How will Yanxuan’s business model serve and provide premium goods at low cost?
As mentioned above, Yanxuan adopts the ODM model to achieve what it was meant for. That is to sell premium products at a lower price. In essence, what works best is Yanxuan’s full involvement in optimizing every link of the value chain, which includes such steps as research and design, the purchase and manufacturing of raw materials, storage and logistics, distributing, marketing, online sales and after-sale services.
Exactly how involved is Yanxuan in the whole process?
First of all, Yanxuan was able to take advantage of the temporary decline when many China’s manufacturers were experiencing a harsh time seeking for a transformation to boost profits. They have been caught in the situation of gliding profits under the background that China is experiencing a slowdown in economic growth, as a result of underpricing from global branding businesses. These global branding businesses shifted their manufacturing center from southeastern coastal China to SE Asian countries. Yanxuan approached those manufacturers with cooperation terms of higher gross margin than what they are earning.
Secondly, the partnering manufacturers of Yanxuan are ODMs. ODMs are those who design and sell products to branding businesses, and manufacture the products as specified, while in the end, the products will be rebranded by those branding businesses for sale.
Yanxuan would usually decide what items to launch before choosing which manufacturers to cooperate with. It has its own team of buyers to decide, select and purchase the most popularly daily used items within the various categories. This is then followed by a business development team which approaches manufacturers for cooperation. There are certain standards of criteria for choosing manufacturers, including its ranking in the industry, its scale, its experience in partnerships with international branding businesses, and much more. According to a 2016 report by DT Finance, approximately 43.6% of the manufacturers who have partnered with Yanxuan are experienced in manufacturing for global big names.
Samples, designed by manufacturers, will go through a process of tests and modifications by Yanxuan’s team before mass production orders can be placed. Suggestions of modification will be made in designs, usage of raw materials, functionality, customization, and so on.
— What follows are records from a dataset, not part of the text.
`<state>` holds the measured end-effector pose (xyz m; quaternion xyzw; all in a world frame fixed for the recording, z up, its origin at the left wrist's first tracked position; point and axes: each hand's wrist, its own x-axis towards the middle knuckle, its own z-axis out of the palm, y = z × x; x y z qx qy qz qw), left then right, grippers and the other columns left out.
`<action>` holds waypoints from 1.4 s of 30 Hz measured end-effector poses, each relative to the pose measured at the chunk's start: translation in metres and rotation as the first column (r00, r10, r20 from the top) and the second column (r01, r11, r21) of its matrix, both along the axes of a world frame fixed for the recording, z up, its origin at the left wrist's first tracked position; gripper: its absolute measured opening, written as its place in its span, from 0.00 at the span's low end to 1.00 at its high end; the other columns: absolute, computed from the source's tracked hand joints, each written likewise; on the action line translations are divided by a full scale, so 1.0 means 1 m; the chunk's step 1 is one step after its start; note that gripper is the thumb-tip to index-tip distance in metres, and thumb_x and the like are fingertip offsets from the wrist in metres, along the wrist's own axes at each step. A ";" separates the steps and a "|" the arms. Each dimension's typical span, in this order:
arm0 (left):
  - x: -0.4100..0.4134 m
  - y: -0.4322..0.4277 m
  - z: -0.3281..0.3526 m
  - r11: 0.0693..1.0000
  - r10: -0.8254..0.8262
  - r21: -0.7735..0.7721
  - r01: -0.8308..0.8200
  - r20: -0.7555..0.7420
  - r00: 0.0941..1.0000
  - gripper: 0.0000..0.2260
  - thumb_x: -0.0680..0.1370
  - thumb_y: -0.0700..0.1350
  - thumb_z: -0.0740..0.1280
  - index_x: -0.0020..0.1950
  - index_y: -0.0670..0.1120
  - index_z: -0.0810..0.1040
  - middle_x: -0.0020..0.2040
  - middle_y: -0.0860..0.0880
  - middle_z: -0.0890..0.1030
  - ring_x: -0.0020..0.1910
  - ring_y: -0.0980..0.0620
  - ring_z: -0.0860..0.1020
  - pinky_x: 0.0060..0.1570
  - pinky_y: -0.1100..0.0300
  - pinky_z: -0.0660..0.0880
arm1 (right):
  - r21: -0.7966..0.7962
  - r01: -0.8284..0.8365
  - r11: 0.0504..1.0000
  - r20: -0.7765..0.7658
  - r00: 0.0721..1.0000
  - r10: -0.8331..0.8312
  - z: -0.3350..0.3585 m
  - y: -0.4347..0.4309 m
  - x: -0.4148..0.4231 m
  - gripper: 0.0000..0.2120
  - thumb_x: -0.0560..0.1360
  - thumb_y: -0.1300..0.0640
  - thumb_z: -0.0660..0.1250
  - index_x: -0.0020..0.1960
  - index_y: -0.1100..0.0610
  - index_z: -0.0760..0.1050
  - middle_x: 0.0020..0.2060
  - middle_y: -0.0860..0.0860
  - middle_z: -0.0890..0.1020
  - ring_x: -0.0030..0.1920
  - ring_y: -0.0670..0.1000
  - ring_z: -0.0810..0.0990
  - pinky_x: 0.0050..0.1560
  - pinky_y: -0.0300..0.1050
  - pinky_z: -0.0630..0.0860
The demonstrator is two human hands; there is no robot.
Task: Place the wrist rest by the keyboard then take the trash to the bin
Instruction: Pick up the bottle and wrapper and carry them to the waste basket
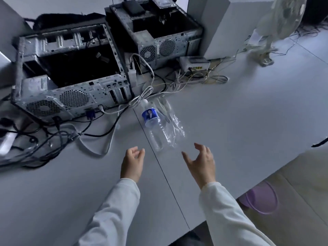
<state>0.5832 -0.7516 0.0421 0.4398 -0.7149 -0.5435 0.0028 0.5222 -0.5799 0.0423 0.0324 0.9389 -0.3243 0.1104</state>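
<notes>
An empty clear plastic bottle (pixel 152 125) with a blue label lies on its side on the white table (pixel 248 112), cap pointing away from me. A crumpled clear plastic wrapper (pixel 174 126) lies against its right side. My left hand (pixel 132 161) hovers just short of the bottle's base, fingers loosely curled and holding nothing. My right hand (pixel 201 162) is spread open to the right of the base, a little apart from the wrapper. Both arms wear white sleeves. No wrist rest or keyboard is in view.
Two open computer cases (pixel 71 71) (pixel 156 32) stand at the back left, with tangled cables (pixel 53 139) trailing over the table. A white router (pixel 194 63) and a fan (pixel 280 20) sit further back. A purple bin (pixel 260 197) stands on the floor below the table's right edge.
</notes>
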 end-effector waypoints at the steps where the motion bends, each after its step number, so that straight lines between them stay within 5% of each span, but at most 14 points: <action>1: -0.011 0.001 0.000 1.000 0.029 0.006 -0.029 0.001 1.000 0.20 0.77 0.46 0.61 0.66 0.38 0.68 0.66 0.40 0.75 0.64 0.44 0.74 0.57 0.63 0.64 | 0.008 -0.022 1.000 -0.005 1.000 0.022 -0.001 -0.004 -0.017 0.27 0.70 0.46 0.68 0.65 0.58 0.70 0.61 0.55 0.76 0.64 0.56 0.71 0.63 0.44 0.63; 10: -0.104 0.012 -0.025 0.969 0.246 0.008 -0.247 0.052 0.968 0.29 0.75 0.51 0.65 0.72 0.43 0.60 0.70 0.42 0.71 0.69 0.46 0.70 0.65 0.57 0.64 | 0.118 -0.239 0.964 0.026 0.971 0.238 -0.036 -0.047 -0.133 0.32 0.68 0.40 0.67 0.67 0.55 0.68 0.63 0.56 0.73 0.64 0.59 0.67 0.62 0.47 0.61; 16: -0.128 0.017 -0.034 0.948 0.318 -0.041 -0.315 0.082 0.945 0.28 0.71 0.51 0.69 0.67 0.44 0.66 0.66 0.45 0.74 0.64 0.46 0.73 0.55 0.60 0.66 | 0.184 -0.323 0.929 0.113 0.945 0.306 -0.059 -0.061 -0.154 0.33 0.66 0.36 0.66 0.65 0.54 0.68 0.62 0.55 0.74 0.64 0.59 0.66 0.58 0.50 0.62; 24: -0.135 0.018 -0.041 0.937 0.348 0.009 -0.350 0.096 0.933 0.28 0.69 0.48 0.72 0.65 0.43 0.68 0.55 0.48 0.74 0.52 0.51 0.73 0.53 0.60 0.68 | 0.107 -0.305 0.946 0.138 0.947 0.289 -0.069 -0.057 -0.170 0.19 0.72 0.44 0.64 0.57 0.54 0.76 0.56 0.54 0.81 0.61 0.58 0.69 0.55 0.48 0.62; 27: -0.135 0.021 -0.041 0.930 0.359 0.056 -0.364 0.089 0.929 0.27 0.69 0.48 0.72 0.65 0.45 0.68 0.54 0.48 0.74 0.52 0.51 0.74 0.53 0.59 0.70 | 0.027 -0.239 0.971 0.197 0.953 0.229 -0.065 -0.052 -0.176 0.14 0.71 0.47 0.65 0.53 0.52 0.79 0.52 0.51 0.84 0.60 0.57 0.70 0.54 0.46 0.63; 31: -0.130 0.028 -0.039 0.922 0.365 0.111 -0.372 0.074 0.928 0.26 0.70 0.49 0.71 0.66 0.46 0.68 0.55 0.48 0.75 0.52 0.50 0.74 0.37 0.63 0.69 | -0.057 -0.134 0.989 0.250 0.957 0.144 -0.061 -0.041 -0.178 0.08 0.70 0.50 0.67 0.46 0.52 0.81 0.47 0.51 0.86 0.56 0.58 0.75 0.56 0.48 0.70; 37: -0.116 0.037 -0.030 0.927 0.328 0.186 -0.325 0.015 0.945 0.22 0.70 0.48 0.72 0.61 0.47 0.70 0.57 0.46 0.77 0.55 0.50 0.76 0.52 0.60 0.69 | -0.211 0.037 0.977 0.315 0.949 0.032 -0.048 -0.012 -0.168 0.06 0.68 0.54 0.70 0.43 0.54 0.83 0.44 0.55 0.86 0.48 0.57 0.82 0.49 0.46 0.76; 40: -0.109 0.045 -0.022 0.937 0.270 0.242 -0.253 -0.037 0.962 0.17 0.68 0.50 0.73 0.54 0.51 0.73 0.60 0.44 0.78 0.59 0.49 0.77 0.48 0.62 0.71 | -0.258 0.138 0.956 0.344 0.938 -0.043 -0.043 0.009 -0.155 0.07 0.67 0.55 0.71 0.43 0.56 0.83 0.41 0.55 0.86 0.42 0.54 0.80 0.46 0.45 0.76; 42: -0.102 0.052 -0.015 0.942 0.222 0.273 -0.196 -0.064 0.973 0.22 0.64 0.54 0.73 0.56 0.49 0.76 0.60 0.44 0.79 0.57 0.49 0.79 0.44 0.63 0.73 | -0.273 0.204 0.940 0.363 0.927 -0.096 -0.039 0.024 -0.144 0.07 0.67 0.55 0.72 0.43 0.57 0.83 0.37 0.55 0.83 0.40 0.52 0.78 0.45 0.44 0.74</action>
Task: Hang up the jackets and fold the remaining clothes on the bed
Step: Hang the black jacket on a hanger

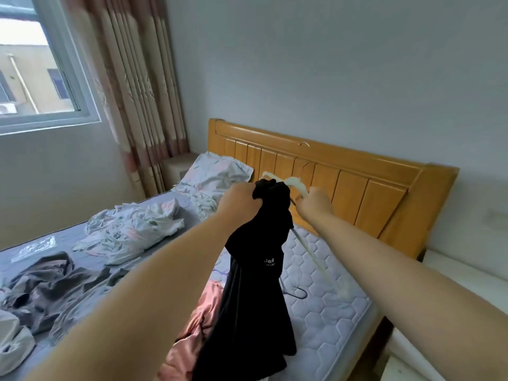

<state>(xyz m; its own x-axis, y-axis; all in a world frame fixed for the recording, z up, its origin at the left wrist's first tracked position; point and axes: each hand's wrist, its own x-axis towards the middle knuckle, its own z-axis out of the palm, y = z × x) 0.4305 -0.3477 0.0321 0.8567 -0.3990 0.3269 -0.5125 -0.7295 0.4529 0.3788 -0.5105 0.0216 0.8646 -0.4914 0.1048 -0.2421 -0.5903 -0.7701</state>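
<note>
Two hands are busy: your left hand [240, 200] is clenched on the bunched top of the black jacket [255, 292], which hangs straight down below it; your right hand [313, 202], just beside, grips the pale hanger [295, 185] slanting down-right.

Soft daylight enters from the window [35, 70] at upper left, where the sky pane is blown out to white. The wall [330, 64] reads an even, cool grey with no hard shadows; shade on the bed [324, 284] is faint and diffuse. A pink satin cloth [189, 339] near the bed's near edge shows a mild sheen. Wide-angle distortion bends the window frame and curtain [143, 86] and stretches both forearms toward the bottom corners. The whole frame is slightly soft, with motion blur on the pale hanger [316, 254].
</note>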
Products generally become finally ready for sale after being first assembled together, packaged and placed in the warehouse for storage (coupled with rounds of quality examination).
Yanxuan can control the quality of goods by being a part of the process or processes between the product design and manufacture stages. They also make the head decisions in order to cut cost by making optimizations in the latter stages, which include distributing, marketing and online sales. This technique resembles Xiaomi innovative smartphone retailing strategy, which was done by directing sales through self-owned online platforms. By doing this, Yanxuan limits the brand premium as well as the cost of layers of intermediary distributors. In terms of marketing, Yanxuan already has a head start due to its association with NetEase’s email service and its online content platforms.
Yanxuan’s is attaching more and more value to its own designing capability, whether that may be product design or visual design (including product packaging, website UI, etc.). According to Chinese reports, in May there were more than 100 employees of its own designing team, and several hundred contracted designers from all over the world. One of its next strategic focus is increasing the proportion of original product designs.
The reasons behind the ever-growing importance of the designing capabilities under the ODM model includes the following. First, it includes an effective way to get rid of the blame of copycatting from global brands and to build up its own brand recognition among consumers with differentiation in product design. Secondly, it includes the rising aesthetic needs from Chinese customers. It is widely known that China is experiencing a trend of consumption upgrading. Yanxuan targets young city dwellers, who pursues a high-quality life while still being price sensitive. Yanxuan provides satisfying goods in terms of quality, good taste and affordable price. According to data tracking service Jiguang, 70% of Yanxuan users come from first-tier and second-tier cities, with Beijing, Shanghai, Hangzhou, Guangzhou and Shenzhen topping the list. In terms of age, those between the ages of 20–29 accounts for 33%, and 54% for the 30–39 age group. Individuals with a bachelor’s degree and above take up as high as 96.77%.
Apart from Yanxuan, ecommerce giant Alibaba and phone maker Xiaomi also followed the trend to launch their own self-operating platforms earlier this year. In regards to some of their products sold, it was clear that they mimicked the steps taken by Yanxuan, in dedicating themselves to providing a better quality life for all Chinese consumers. However, in the road of being an initiator, challenges go side by side with chances. First of all, such a heavy operating model means risks in the supply chain management and a high demand of cash flow. The second problem is how to effectively increase SKUs (Stock keeping units) and expand in scale, since the CEO of NetEase aims to increase its GMV to 20 billion RMB in 2018. Long-term challenges also include building a more recognizable brand and its own R&D (Research and development) capacity to increase bargaining power against manufacturers.